Ross Clark Ross Clark

Ordering farmers to grow tomatoes won’t make us any richer

Glasshouse tomatoes in the Netherlands (Credit: Getty images)

Should we cover Britain with greenhouses so that we can be self-sufficient in tomatoes? That seems to be the latest thrust of the government’s see-sawing farming, environment and food policy. Government advisers appear to have been looking longingly across the North Sea to the Netherlands, which has become one of Europe’s leading salad producers thanks to vast heated glasshouses. In Britain, by contrast, a lot of market gardening has gone to the wall, to the point where we grow only 23 per cent of our cucumbers and 15 per cent of our tomatoes.

We would be better off if the government didn’t try to determine from Whitehall how our agriculturalists spend their time.

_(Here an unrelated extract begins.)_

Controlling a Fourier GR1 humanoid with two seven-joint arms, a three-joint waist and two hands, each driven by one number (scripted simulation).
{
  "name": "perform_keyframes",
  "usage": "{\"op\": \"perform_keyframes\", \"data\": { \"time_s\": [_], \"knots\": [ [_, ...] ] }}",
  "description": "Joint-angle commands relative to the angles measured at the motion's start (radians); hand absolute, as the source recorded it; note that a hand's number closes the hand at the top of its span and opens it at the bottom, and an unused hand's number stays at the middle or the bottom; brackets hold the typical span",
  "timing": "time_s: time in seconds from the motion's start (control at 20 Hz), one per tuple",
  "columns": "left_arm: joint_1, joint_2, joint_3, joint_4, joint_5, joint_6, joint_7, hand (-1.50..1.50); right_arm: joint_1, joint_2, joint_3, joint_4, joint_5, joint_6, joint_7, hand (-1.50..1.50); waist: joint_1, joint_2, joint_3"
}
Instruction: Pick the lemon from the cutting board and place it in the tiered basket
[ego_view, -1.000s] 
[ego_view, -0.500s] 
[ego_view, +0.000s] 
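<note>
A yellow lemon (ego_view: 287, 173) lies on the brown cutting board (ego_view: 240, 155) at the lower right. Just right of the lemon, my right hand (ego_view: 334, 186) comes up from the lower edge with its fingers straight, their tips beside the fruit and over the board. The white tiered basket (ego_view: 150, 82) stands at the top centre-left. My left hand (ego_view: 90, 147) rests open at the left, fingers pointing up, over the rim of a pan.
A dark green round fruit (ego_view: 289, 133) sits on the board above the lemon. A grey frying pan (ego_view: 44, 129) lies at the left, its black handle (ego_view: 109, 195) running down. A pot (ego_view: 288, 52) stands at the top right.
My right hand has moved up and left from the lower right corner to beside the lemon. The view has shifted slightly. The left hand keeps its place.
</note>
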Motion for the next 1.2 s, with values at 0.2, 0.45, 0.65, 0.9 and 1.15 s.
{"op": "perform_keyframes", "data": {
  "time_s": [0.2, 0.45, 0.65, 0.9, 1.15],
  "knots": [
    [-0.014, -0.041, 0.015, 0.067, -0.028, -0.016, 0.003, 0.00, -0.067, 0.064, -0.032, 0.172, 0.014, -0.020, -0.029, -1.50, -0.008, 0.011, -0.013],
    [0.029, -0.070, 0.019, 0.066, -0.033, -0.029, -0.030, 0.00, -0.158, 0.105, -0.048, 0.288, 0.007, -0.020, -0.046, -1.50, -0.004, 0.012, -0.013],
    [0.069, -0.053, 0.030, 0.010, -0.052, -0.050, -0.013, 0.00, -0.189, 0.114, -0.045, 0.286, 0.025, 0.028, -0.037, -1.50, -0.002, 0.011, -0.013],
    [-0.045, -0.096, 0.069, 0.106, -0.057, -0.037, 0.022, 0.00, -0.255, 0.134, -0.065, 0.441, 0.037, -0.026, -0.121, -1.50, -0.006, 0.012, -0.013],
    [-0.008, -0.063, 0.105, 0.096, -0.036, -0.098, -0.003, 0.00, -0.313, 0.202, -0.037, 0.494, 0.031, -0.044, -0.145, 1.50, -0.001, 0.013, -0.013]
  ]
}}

It might be appealing to think that we could protect consumers from rising food prices by bringing much more food production onshore. But if we want to be a wealthy country we would be better off with a government which didn’t try to determine from Whitehall what our agriculturalists and industrialists should be doing with their time – and left it to them and the market to determine. The alternative vision is for Britain to go the way of Guernsey, which once grew vast quantities of tomatoes but is dotted with abandoned greenhouses as it earns its way in financial services instead. True, the island might have cheaper tomatoes right now if its glasshouses had been preserved as part of some national economic strategy – but then what proportion of a household’s income goes on tomatoes? What matters from a national point of view is making the best of the opportunities you have in markets where you have a comparative advantage.

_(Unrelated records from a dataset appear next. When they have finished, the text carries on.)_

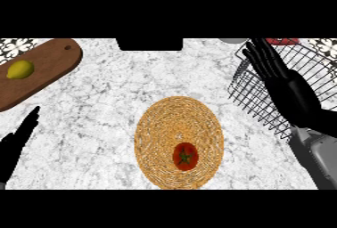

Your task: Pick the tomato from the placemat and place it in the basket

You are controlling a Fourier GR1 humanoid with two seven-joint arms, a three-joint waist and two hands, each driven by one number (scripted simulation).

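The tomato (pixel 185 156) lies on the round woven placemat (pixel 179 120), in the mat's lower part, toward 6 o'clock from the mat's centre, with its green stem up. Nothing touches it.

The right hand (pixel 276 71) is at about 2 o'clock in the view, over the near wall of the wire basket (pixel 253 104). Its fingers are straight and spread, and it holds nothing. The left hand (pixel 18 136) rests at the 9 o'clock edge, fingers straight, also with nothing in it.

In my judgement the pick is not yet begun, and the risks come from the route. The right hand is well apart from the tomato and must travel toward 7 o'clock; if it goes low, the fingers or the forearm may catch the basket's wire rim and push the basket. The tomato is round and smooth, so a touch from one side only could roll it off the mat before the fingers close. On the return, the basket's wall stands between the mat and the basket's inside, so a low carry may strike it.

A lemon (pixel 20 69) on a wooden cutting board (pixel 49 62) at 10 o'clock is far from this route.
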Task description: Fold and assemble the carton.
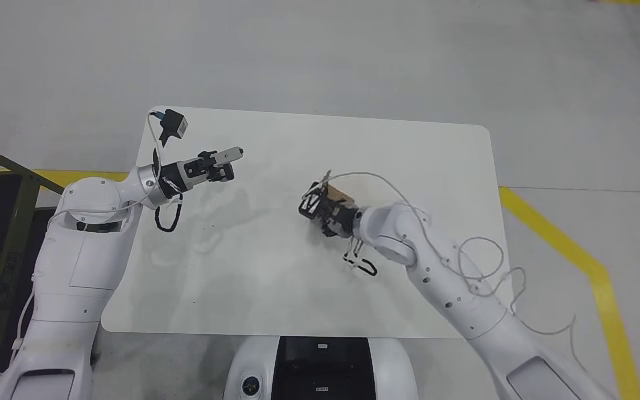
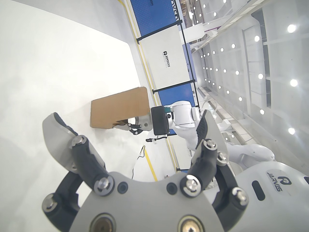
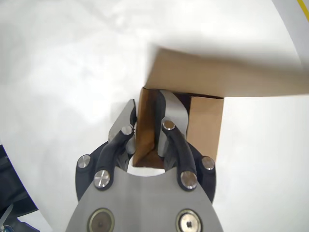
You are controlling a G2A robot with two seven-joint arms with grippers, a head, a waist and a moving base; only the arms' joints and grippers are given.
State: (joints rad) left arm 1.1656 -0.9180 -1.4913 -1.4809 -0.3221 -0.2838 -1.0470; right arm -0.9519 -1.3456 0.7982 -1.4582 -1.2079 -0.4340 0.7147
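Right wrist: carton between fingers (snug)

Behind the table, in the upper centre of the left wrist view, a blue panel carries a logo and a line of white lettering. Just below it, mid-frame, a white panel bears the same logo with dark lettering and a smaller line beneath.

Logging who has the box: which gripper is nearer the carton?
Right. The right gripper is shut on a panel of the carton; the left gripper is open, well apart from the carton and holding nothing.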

If there are entrepreneurs who think they can take on the Dutch and undercut the Spanish – Europe’s other great salad-producing nation, then fine. The government should not let anything – planning regulations, nimbys or otherwise – stand in the way of anyone who wants to build Dutch-style glasshouses. So long as it is easy to set up a business, and we have the infrastructure to support it, then the government is doing its job. But the world only needs so much salad, and if no UK entrepreneurs feel there is anything to be gained from taking on foreign competitors in a crowded market then that is fine, too. There is nothing wrong with importing our tomatoes. True, on the subject of imports we have been foolish to make ourselves so dependent on Russian gas and oil, and we are paying the price for that now. But then it should have been obvious that Putin’s military aggression was going to lead him into conflict with the West. The chances of the Netherlands invading Belgium, or of Spain trying to annex Portugal, are, I would say, pretty minimal. Our tomato supplies will be safe.

This policy is one of the hangovers from Covid: that government intervention is in fashion. Ministers have fooled themselves into thinking that their role is to micromanage the UK economy and supply chain. It isn’t. Let wannabe glasshouse-builders do what they need to do – but if they don’t want to, no good will come of the government trying to promote a UK salad industry. Ultimately, that will only make us poorer.